一の1半透膜装置41及び一の第2半透膜装置42と、一の大気供給部43とを備える構成を、複数並列に設ける構成であってもよい。
【0080】
[効果]
第2半透膜装置42から流出する濃縮水15には、析出したアルカリ土類金属の炭酸塩が混合している。特に炭酸カルシウムの炭酸カルシウムの溶解度は低いので、そのまま海水中に環流しても、二酸化炭素を固定した安定な化合物として残る。
炭酸カルシウムその他のアルカリ土類金属の炭酸塩は安定な化合物であり、単に海洋に投入しても海水の物性を変化させることにはならない。しかし、加圧条件下でpHの低い水溶液を用いると、炭酸塩の溶解が生じることが知られている。ここで、海洋はその深度に応じて、大気圧よりも加圧される状態となる。また、海洋表層はpH8.1程度であるが、海洋表層よりも深度の深いところでは海洋酸性度(pH)が低下する領域が存在する。したがって、海洋酸性度の低い領域に炭酸塩を滞留させると、その場所では炭酸塩は溶解し、海水のアルカリ度を高め、二酸化炭素の吸収効率を高めるというアルカリポンプ効果の促進につながるものとなる。
【0081】
本発明の海洋酸性化抑制方法によれば、炭酸塩を海洋に投入するに当たり、海洋酸性度を基にして炭酸塩を滞留させる場所を決め、その場所に炭酸塩を供給(搬送)し、滞留させることで、効果的にアルカリポンプ効果を促進することができる。これにより、炭酸塩の安全・安定的な処理(溶解)と、海洋酸性度の高い領域における海水の中和(海洋酸性化の抑制)及び二酸化炭素の吸収効率の向上といった海洋環境の改善とを併せて行うことが可能となる。
【0082】
本発明の第4の実施態様においては、大気供給部43により空気を濃縮水15に吹きこみ、大気から問い入れた二酸化炭素の成分を濃縮水15に溶存させ、濃縮水15中のカルシウムイオンと結合させて、安定な化合物である炭酸カルシウムを生成させている。

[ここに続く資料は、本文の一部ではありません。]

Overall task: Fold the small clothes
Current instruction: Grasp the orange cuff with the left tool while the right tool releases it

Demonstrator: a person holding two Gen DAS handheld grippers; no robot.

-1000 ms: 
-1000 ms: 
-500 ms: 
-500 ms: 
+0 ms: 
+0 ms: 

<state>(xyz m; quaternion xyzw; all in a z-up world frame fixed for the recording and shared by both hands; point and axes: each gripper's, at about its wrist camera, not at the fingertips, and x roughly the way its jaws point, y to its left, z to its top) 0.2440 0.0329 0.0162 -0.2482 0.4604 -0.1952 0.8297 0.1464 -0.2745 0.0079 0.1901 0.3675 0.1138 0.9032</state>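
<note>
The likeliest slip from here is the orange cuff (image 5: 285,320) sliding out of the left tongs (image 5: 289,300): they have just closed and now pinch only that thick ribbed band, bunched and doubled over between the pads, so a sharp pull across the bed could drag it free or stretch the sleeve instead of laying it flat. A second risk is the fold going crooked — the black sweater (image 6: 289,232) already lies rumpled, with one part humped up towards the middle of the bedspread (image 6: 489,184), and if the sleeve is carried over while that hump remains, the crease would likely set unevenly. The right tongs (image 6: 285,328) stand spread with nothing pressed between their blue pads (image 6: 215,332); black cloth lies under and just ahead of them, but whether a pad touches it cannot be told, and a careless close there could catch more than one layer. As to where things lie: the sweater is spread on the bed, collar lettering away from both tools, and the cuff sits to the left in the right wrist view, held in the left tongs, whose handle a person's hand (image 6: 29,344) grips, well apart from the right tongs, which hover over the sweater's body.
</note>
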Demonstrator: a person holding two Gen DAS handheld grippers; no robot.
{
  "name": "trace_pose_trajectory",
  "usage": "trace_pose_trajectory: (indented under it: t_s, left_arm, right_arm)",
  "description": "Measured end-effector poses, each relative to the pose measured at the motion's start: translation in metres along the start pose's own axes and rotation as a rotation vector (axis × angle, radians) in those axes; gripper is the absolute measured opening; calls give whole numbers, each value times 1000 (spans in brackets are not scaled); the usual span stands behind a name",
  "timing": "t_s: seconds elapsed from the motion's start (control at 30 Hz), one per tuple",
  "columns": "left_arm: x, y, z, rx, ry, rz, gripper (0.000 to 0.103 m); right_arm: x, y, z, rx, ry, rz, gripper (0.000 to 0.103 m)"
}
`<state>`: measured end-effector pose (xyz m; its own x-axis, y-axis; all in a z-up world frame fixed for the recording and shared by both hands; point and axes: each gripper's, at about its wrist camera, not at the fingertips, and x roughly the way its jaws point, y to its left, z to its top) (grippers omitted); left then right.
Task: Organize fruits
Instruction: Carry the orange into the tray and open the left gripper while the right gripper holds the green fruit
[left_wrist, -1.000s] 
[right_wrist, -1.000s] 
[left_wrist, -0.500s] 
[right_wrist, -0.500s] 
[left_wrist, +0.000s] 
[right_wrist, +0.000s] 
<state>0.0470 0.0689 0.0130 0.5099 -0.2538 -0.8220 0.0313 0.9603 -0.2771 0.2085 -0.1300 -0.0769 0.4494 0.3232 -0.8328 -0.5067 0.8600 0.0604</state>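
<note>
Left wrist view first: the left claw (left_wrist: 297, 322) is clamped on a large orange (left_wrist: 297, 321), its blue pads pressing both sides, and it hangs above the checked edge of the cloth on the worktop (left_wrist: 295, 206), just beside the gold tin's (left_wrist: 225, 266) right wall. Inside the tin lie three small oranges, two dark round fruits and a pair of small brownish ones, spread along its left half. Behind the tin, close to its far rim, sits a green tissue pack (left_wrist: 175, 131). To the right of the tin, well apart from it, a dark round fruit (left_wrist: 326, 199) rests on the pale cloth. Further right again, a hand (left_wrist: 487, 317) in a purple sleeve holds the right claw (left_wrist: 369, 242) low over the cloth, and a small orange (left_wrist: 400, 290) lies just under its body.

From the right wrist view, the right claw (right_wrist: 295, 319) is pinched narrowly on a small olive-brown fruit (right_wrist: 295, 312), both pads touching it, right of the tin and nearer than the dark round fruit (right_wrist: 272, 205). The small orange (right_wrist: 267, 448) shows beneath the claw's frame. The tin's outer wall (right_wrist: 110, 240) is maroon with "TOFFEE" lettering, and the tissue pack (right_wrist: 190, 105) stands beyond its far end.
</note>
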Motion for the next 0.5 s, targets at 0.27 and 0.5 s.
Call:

また、大気供給部43による大気の供給をアスピレータにより行うことにより、このことにより、第4の実施態様における炭酸塩固定化装置の運転に要する動力は、ポンプ51のみとなる。
炭酸カルシウムの生成により二酸化炭素を固定するに際し、二酸化炭素源を大気に求めている点において、本発明の第4の実施態様は、省エネルギーのDAC(Direct Air Capture)を簡易に実現できる。
【産業上の利用可能性】
【0083】
本発明の炭酸塩固定化装置及び炭酸塩固定方法は、アルカリ土類金属イオンを含む溶液から加熱蒸発による濃縮よりも少ないエネルギーで炭酸塩を生成することに利用することができる。さらに、NF膜を使用することで、膜の表面にスケールと呼ばれる炭酸塩が付着して被処理水の処理性能が低下すること抑制しつつ、大気中の二酸化炭素量を固定化することに好適に使用できる。
【符号の説明】
【0084】
100、200、300、400 炭酸塩固定化装置、10 被処理水、11 欠番、12 処理槽、12a 第1流路、12b 第2流路、13 半透膜、14 加圧手段、15 濃縮液、16 透過液、17 炭酸塩、30 船舶、31 半透膜モジュール、32 支持部材、33 海水導入口、34 制限オリフィス、35 ケーシング、41 第1半透膜装置、41a 半透膜、42 第2半透膜装置、42a 半透膜、43 大気供給部、45 半透膜装置外殻、51 ポンプ、52 フィルター。